To explain the source (http://www.gammon.com.au/GPascal/source/) a bit, a lot of work was put into fitting it into the available memory. One approach I used was to tokenise things like error messages.
Message tokens
This was done by putting bytes with the high-order bit set inside messages, and then expanding them out at display time.

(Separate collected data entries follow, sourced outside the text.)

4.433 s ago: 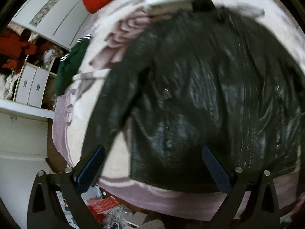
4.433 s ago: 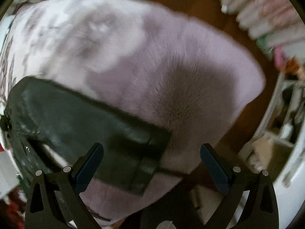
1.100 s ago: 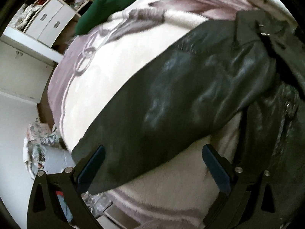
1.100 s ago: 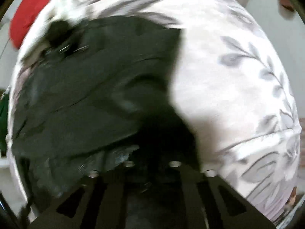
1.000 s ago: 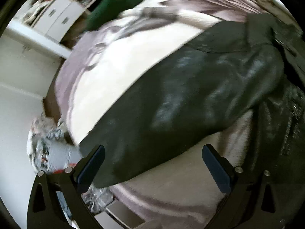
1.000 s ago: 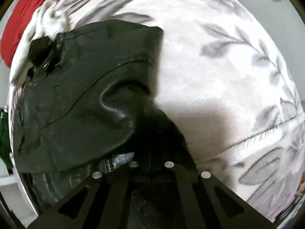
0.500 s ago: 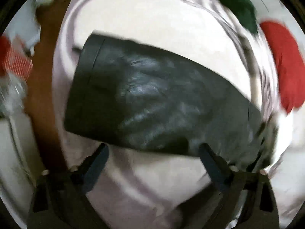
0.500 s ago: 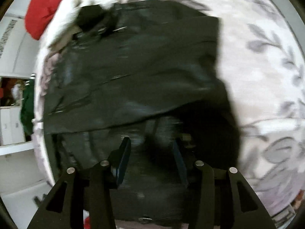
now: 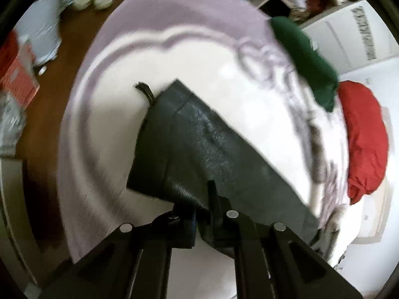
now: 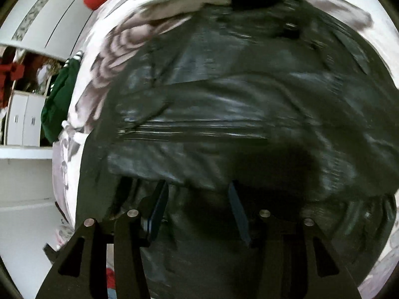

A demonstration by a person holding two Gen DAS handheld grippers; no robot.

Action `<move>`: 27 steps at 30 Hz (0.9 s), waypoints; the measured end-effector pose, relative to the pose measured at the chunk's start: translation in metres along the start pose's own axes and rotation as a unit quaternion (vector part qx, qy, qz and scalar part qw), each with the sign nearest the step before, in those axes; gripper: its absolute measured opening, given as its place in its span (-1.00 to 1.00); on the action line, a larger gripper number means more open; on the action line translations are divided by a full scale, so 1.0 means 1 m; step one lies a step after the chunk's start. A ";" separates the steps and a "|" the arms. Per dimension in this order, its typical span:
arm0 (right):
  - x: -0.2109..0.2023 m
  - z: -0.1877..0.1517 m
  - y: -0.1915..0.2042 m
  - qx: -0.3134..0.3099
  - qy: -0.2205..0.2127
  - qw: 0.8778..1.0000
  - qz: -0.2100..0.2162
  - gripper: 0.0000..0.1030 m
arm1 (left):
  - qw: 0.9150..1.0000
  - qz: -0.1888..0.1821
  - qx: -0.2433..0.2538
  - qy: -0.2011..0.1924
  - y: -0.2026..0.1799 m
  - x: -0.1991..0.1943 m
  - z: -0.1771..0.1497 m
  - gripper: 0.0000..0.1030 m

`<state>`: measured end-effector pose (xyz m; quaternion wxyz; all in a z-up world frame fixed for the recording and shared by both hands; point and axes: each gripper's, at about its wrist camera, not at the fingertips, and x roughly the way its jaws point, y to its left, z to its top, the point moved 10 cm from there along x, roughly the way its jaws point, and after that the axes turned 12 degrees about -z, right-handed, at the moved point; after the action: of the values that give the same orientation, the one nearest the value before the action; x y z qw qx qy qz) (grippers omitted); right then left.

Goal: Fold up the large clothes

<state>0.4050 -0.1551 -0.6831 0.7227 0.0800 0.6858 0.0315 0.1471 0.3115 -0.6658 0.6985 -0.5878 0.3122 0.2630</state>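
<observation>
A black leather jacket [image 10: 237,114] was laid on a bed covered by a plush white and lilac blanket with a flower pattern [image 9: 104,149]. One sleeve of the jacket [image 9: 199,144] was stretched across the pale middle of the blanket, its cuff end pinched between the closed fingers of the left gripper [image 9: 202,211]. The right gripper [image 10: 197,211] was held just over the jacket's body with its fingers parted and nothing between them. A folded dark green garment [image 9: 304,59] and a bunched red garment [image 9: 364,137] were seen at the far edge of the bed, touching each other. A brown wooden floor [image 9: 67,37] was seen beside the bed, with a red box [image 9: 17,74] and pale bags on it. White cupboards with drawers [image 10: 25,119] were seen against the wall.
</observation>
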 end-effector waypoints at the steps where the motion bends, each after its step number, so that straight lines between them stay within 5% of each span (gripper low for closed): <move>1: 0.002 0.003 0.008 -0.001 -0.003 1.000 0.002 0.02 | 1.000 -0.009 0.006 -0.007 -0.007 0.001 0.010 -0.91; 5: 0.004 0.014 0.034 0.009 -0.019 1.000 0.023 0.02 | 0.999 -0.038 0.006 -0.002 -0.020 0.018 0.039 -0.91; 9: 0.021 0.034 0.059 0.029 -0.043 0.998 0.040 0.02 | 0.998 -0.016 0.034 0.041 -0.002 0.038 0.027 -0.76; 11: 0.049 0.035 0.068 0.030 -0.015 0.999 0.019 0.02 | 0.996 -0.025 0.059 0.060 -0.003 0.040 0.020 -0.67; 13: 0.067 0.034 0.070 0.020 0.005 1.000 -0.011 0.02 | 0.995 -0.041 0.059 0.076 -0.003 0.037 0.013 -0.51; 15: 0.063 0.036 0.072 0.014 0.001 1.000 -0.021 0.02 | 0.993 -0.074 0.031 0.087 -0.005 0.036 0.006 0.06; 17: 0.056 0.035 0.073 0.011 -0.002 1.000 -0.010 0.03 | 0.988 -0.117 -0.022 0.097 -0.008 0.033 -0.006 0.24; 20: 0.049 0.026 0.064 0.034 0.008 0.999 0.015 0.10 | 0.986 -0.130 -0.049 0.092 -0.009 0.039 -0.012 0.25; 25: 0.045 0.009 0.043 0.068 0.006 0.998 0.013 0.14 | 0.991 -0.114 -0.074 0.017 -0.012 0.051 0.017 0.20; 26: 0.045 0.007 0.040 0.071 0.004 0.997 0.006 0.14 | 0.992 -0.106 -0.068 -0.001 -0.016 0.049 0.023 0.11; 27: 0.044 0.005 0.036 0.074 0.002 0.997 -0.008 0.14 | 0.995 -0.089 -0.047 -0.023 -0.024 0.047 0.030 -0.49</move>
<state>0.4146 -0.1136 -0.7205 0.7134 0.1277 0.6886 -0.0252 0.2004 0.3364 -0.6816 0.6979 -0.6390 0.2298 0.2277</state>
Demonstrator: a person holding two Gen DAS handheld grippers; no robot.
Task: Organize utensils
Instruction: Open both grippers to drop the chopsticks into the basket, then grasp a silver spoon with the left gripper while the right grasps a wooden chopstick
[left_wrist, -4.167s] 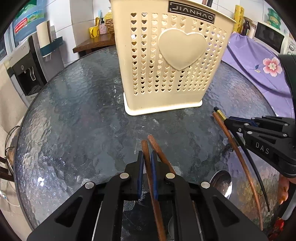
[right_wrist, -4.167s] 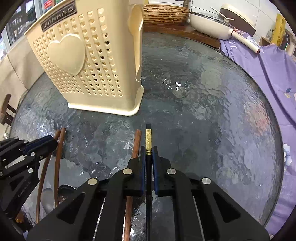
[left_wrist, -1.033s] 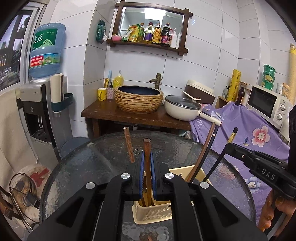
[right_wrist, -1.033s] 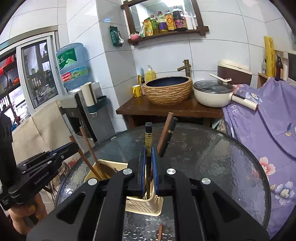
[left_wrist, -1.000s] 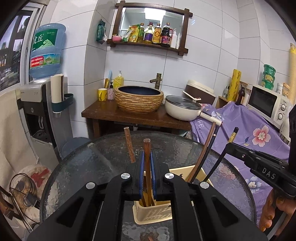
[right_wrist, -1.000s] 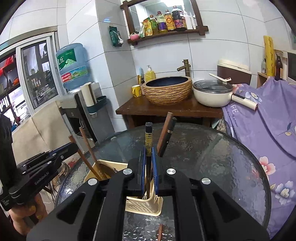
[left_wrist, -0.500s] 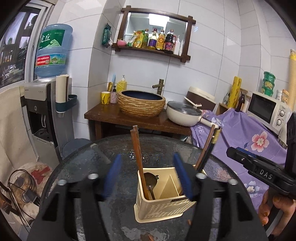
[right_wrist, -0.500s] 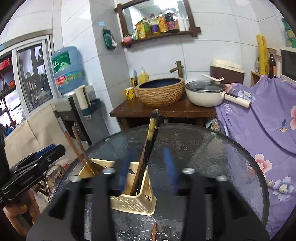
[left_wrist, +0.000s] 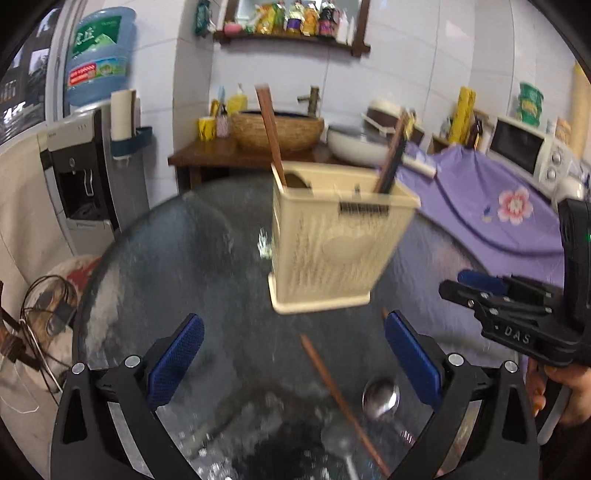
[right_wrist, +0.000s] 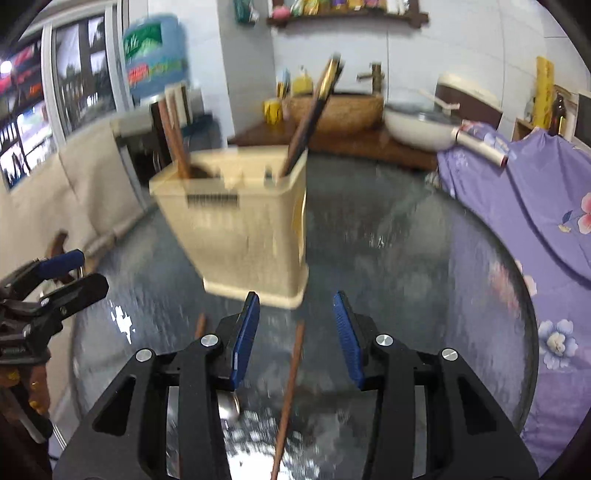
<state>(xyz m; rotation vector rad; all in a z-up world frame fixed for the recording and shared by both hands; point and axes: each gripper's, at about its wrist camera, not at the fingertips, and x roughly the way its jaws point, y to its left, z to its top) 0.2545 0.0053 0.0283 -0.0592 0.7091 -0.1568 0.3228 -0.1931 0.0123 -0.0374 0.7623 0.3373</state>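
My left claw (left_wrist: 293, 354) has just been spreading and now stands wide apart with nothing pressed between its pads, above the glass worktop (left_wrist: 177, 251) on the near side of the holder (left_wrist: 332, 240). My right claw (right_wrist: 295, 345) is also apart, less widely, and grips nothing; a brown chopstick (right_wrist: 290, 391) lies on the glass in the gap between its pads (untouched, as far as I can see). The cream holder stands upright on the worktop beyond both claws. Brown chopsticks (left_wrist: 271, 133) lean out of its left compartment, and a darker pair with a gold tip (left_wrist: 395, 151) out of its right one. Nearer me than the holder, another chopstick (left_wrist: 340, 398) lies on the glass with a metal spoon (left_wrist: 380, 395) just beside it. Both views are blurred.
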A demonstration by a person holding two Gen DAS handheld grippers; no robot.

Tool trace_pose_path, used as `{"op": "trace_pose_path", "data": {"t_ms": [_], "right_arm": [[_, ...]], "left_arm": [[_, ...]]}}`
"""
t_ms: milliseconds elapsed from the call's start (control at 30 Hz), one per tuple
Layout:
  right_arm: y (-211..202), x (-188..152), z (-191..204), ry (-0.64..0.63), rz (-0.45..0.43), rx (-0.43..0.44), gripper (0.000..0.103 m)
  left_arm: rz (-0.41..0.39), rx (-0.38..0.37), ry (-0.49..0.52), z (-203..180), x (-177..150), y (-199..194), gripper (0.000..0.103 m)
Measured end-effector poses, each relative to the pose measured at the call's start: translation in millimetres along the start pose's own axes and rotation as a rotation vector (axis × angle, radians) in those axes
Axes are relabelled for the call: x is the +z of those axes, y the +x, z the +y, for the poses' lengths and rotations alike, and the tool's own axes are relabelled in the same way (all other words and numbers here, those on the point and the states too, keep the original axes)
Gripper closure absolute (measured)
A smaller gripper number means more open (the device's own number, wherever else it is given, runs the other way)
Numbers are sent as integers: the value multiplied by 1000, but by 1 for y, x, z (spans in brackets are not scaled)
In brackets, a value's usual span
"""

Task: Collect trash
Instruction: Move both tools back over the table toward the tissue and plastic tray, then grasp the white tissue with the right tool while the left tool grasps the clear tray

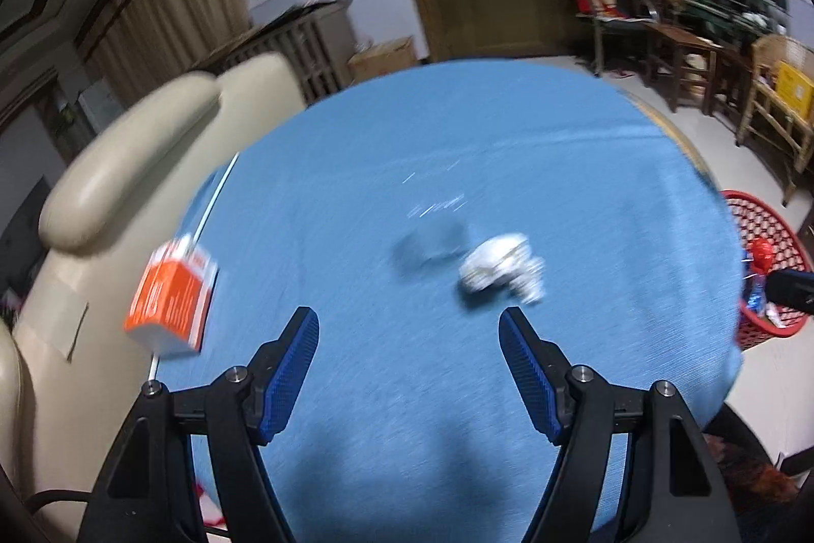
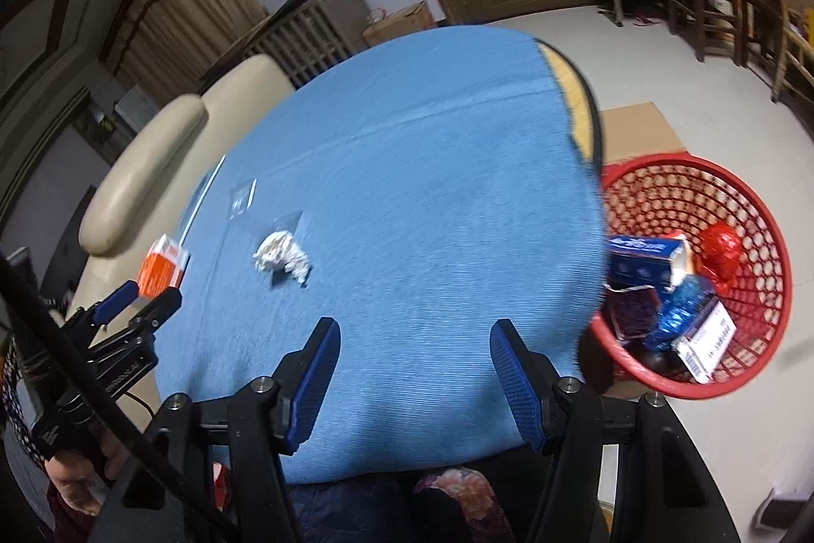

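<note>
Both tools are held wide apart and nothing is gripped: the left tool (image 1: 409, 324) hangs over the blue-covered bench (image 1: 458, 146) with bare cloth between its pads, and the right tool (image 2: 414, 337) stands likewise over the near part of the bench, empty.

Two pieces of trash are left on the bench. A crumpled white paper wad (image 1: 503, 270) lies near the middle, ahead of the left tool and slightly to its right. An orange carton (image 1: 173, 298) stands at the left edge of the bench, a white straw or stick seeming to run past it, though blur leaves that uncertain. A faint clear wrapper (image 2: 241, 199) may also lie beyond the wad. The red mesh basket (image 2: 712, 268) sits on the floor by the bench's right edge, already partly filled with a blue box, a red bag and other packaging.

The step in hand is judged to be the approach to the next piece. The wad is best taken by the left tool: the pads should be lowered on either side of it, brought right down to the cloth, and closed around its bulk so that no cloth is pinched.

The carton needs care, since it stands at the very edge beside the cream sofa (image 1: 152, 125) and could be knocked off. The bench top between wad and basket is open, so a carry to the right is unobstructed; the load should be taken beyond the bench edge before release.
</note>
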State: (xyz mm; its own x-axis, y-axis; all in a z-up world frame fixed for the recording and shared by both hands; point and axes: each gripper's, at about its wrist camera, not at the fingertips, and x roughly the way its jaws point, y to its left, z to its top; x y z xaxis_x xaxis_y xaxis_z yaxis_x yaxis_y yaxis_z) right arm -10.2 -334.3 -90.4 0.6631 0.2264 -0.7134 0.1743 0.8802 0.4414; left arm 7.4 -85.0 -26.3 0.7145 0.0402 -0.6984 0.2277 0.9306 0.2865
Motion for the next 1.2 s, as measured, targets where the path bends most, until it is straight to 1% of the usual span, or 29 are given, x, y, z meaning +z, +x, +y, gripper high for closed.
{"op": "trace_pose_path", "data": {"t_ms": [133, 233, 367, 533, 633, 700, 833, 900, 933, 967, 1033, 1200], "right_arm": [[20, 6, 27, -68, 33, 15, 38], [38, 12, 51, -128, 54, 31, 38], [67, 22, 81, -207, 86, 51, 38], [111, 39, 111, -251, 117, 81, 38], [134, 48, 124, -266, 121, 81, 38], [153, 54, 129, -252, 133, 73, 38], [181, 58, 131, -210, 179, 97, 38], [192, 55, 132, -214, 211, 104, 40], [194, 53, 130, -218, 215, 99, 53], [195, 50, 128, -228, 214, 101, 58], [191, 45, 124, -242, 191, 110, 63], [165, 37, 102, -219, 154, 104, 63]], "left_arm": [[68, 43, -72, 36, -16, 20, 29], [104, 62, -126, 59, -27, 31, 29], [129, 75, -180, 83, -35, 42, 29], [140, 73, -203, 94, -40, 49, 29], [147, 69, -206, 98, -39, 52, 29], [148, 67, -213, 101, -38, 52, 29], [143, 62, -226, 106, -30, 50, 29], [133, 56, -229, 107, -23, 49, 29], [127, 51, -229, 106, -18, 49, 29], [119, 40, -227, 105, -11, 48, 29], [106, 15, -218, 99, 2, 47, 29], [69, -67, -156, 70, 43, 55, 28]]}}
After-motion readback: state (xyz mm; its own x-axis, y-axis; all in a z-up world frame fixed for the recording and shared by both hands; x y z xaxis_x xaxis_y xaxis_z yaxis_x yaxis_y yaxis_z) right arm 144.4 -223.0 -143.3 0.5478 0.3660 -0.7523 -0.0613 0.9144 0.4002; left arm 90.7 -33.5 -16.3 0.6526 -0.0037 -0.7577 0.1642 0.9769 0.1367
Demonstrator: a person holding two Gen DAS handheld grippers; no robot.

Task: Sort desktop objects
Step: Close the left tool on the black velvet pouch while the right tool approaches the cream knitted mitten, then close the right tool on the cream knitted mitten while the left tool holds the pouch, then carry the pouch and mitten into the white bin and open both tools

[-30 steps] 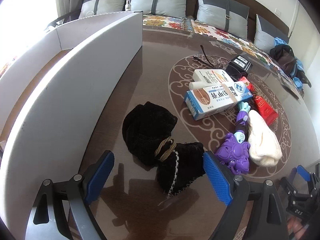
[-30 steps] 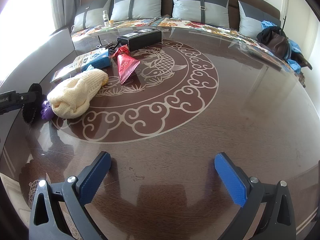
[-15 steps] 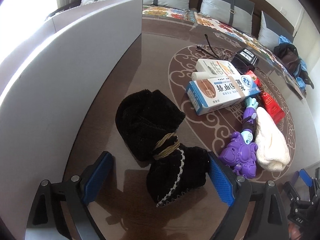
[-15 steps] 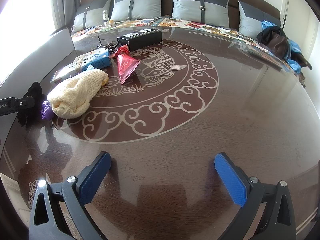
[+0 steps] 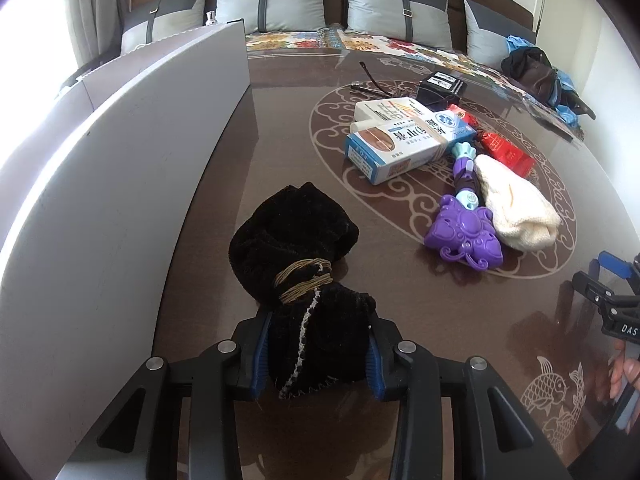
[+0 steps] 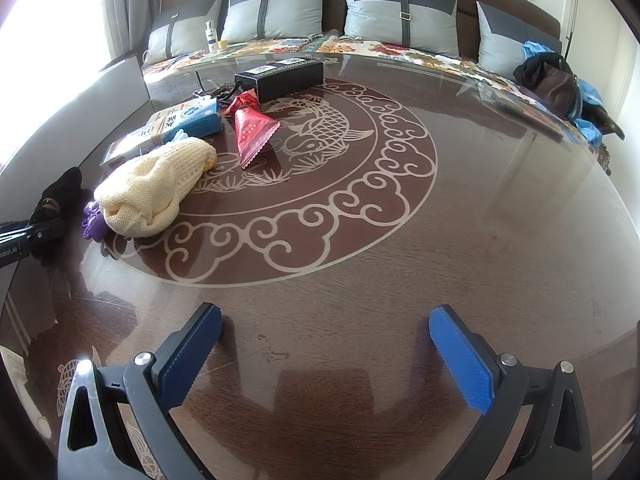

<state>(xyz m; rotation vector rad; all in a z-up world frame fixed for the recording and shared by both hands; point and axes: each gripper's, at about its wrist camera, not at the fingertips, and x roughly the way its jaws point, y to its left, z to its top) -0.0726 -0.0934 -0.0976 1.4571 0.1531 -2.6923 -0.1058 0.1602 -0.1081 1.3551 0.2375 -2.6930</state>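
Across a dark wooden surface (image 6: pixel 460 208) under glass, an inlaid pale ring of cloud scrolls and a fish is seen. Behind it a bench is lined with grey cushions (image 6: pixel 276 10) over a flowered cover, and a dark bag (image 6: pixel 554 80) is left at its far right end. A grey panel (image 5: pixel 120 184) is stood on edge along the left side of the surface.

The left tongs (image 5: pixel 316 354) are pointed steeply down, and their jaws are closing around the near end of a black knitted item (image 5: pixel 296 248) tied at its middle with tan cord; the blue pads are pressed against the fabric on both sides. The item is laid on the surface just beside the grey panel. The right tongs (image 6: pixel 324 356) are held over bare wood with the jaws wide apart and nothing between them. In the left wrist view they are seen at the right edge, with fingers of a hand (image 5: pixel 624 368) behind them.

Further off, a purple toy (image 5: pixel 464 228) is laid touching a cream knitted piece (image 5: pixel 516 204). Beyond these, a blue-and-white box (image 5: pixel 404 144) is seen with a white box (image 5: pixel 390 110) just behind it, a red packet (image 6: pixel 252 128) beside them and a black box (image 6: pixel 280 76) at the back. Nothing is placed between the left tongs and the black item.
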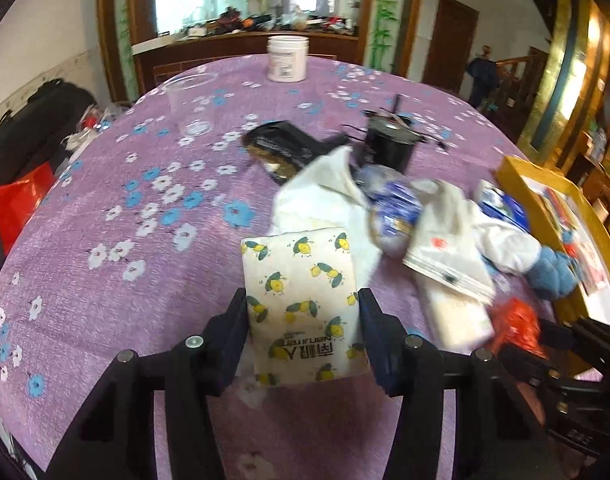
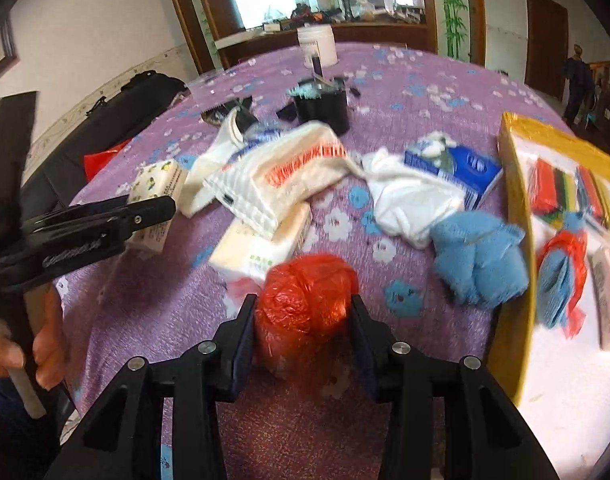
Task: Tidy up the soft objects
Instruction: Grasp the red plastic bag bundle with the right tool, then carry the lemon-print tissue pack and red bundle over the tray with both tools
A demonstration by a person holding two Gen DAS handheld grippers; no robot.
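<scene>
Left gripper (image 1: 303,332) clamped on a lemon-print tissue pack (image 1: 301,304), both pads pressed to its sides, pack lifted a little above the purple flowered tablecloth (image 1: 145,260)

Right gripper (image 2: 303,336) closed around a crumpled red plastic bag (image 2: 305,304), pads touching it on either side, just above the cloth

Beyond the red bag, a cream tissue pack (image 2: 261,248) partly under a white cloth bag with red print (image 2: 281,172); to the right a white garment (image 2: 409,200) touching a blue-and-white packet (image 2: 453,168), and a blue plush towel (image 2: 477,264) against the yellow wall of a tray (image 2: 513,216)

In the tray: coloured cloths, another blue-and-red bundle, a pink pack

Farther back: black pot (image 2: 325,108), white jar (image 2: 317,46), clear plastic cup (image 1: 191,104)
</scene>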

This is a table I extracted of the various tokens, in hex, (from PAS1.ASM lines 1754+):
B0 = P-codes
B1 = full
B2 = Constant
B3 = Identifier
B4 = expected
B5 = missing
B6 = Illegal
B7 = Incorrect
B8 = string
BA = compiler
BB = literal
BC = mismatch
BD = Error
BE = zero
BF = source file
C0 = of
C1 = or
C2 = to
C3 = ended at
C4 = Symbol
C6 = Stack
C7 = Instruction
C8 = table
C9 = Type
CA = list
CC = Number
CD = Line
CE = Gambit
CF = Games
D2 = Version 3.1 Ser# 5001
D3 = Copyright 1983
D4 = <C>ompile
D5 = <S>yntax
D6 = Written by Nick Gammon
D7 = <Q>uit
D8 = Range
D9 = Parameter
DA = <E>dit,
DB = <
Error messages
The error messages, in decimal, once the tokens are expanded, are (from PAS1.ASM lines 1222+):
1: Memory full
2: Constant expected
3: = expected
4: Identifier expected
5: , or : expected
6: bug
7: *) expected
8: Incorrect string
9: . expected
10: ; expected
11: Undeclared Identifier
12: Illegal Identifier
13: := expected
14: literal string of zero length
15: compiler limits exceeded
16: THEN expected
17: ; or END expected
18: DO expected
19: Incorrect Symbol
20: bug
21: Use of procedure Identifier in expression
22: ) expected
23: Illegal factor
24: Type mismatch
25: BEGIN expected
26: "of " expected
27: Stack full
28: TO or DOWNTO expected
29: string literal too big
30: Number out of Range
31: ( expected
32: , expected
33: [ expected
34: ] expected
35: Parameters mismatched
36: Data Type not recognised
37: Symbol table full
38: Duplicate Identifier
Source tokens
When the source was being processed it was turned into "tokens" (eg. numbers, symbols, reserved words, identifieds, etc.).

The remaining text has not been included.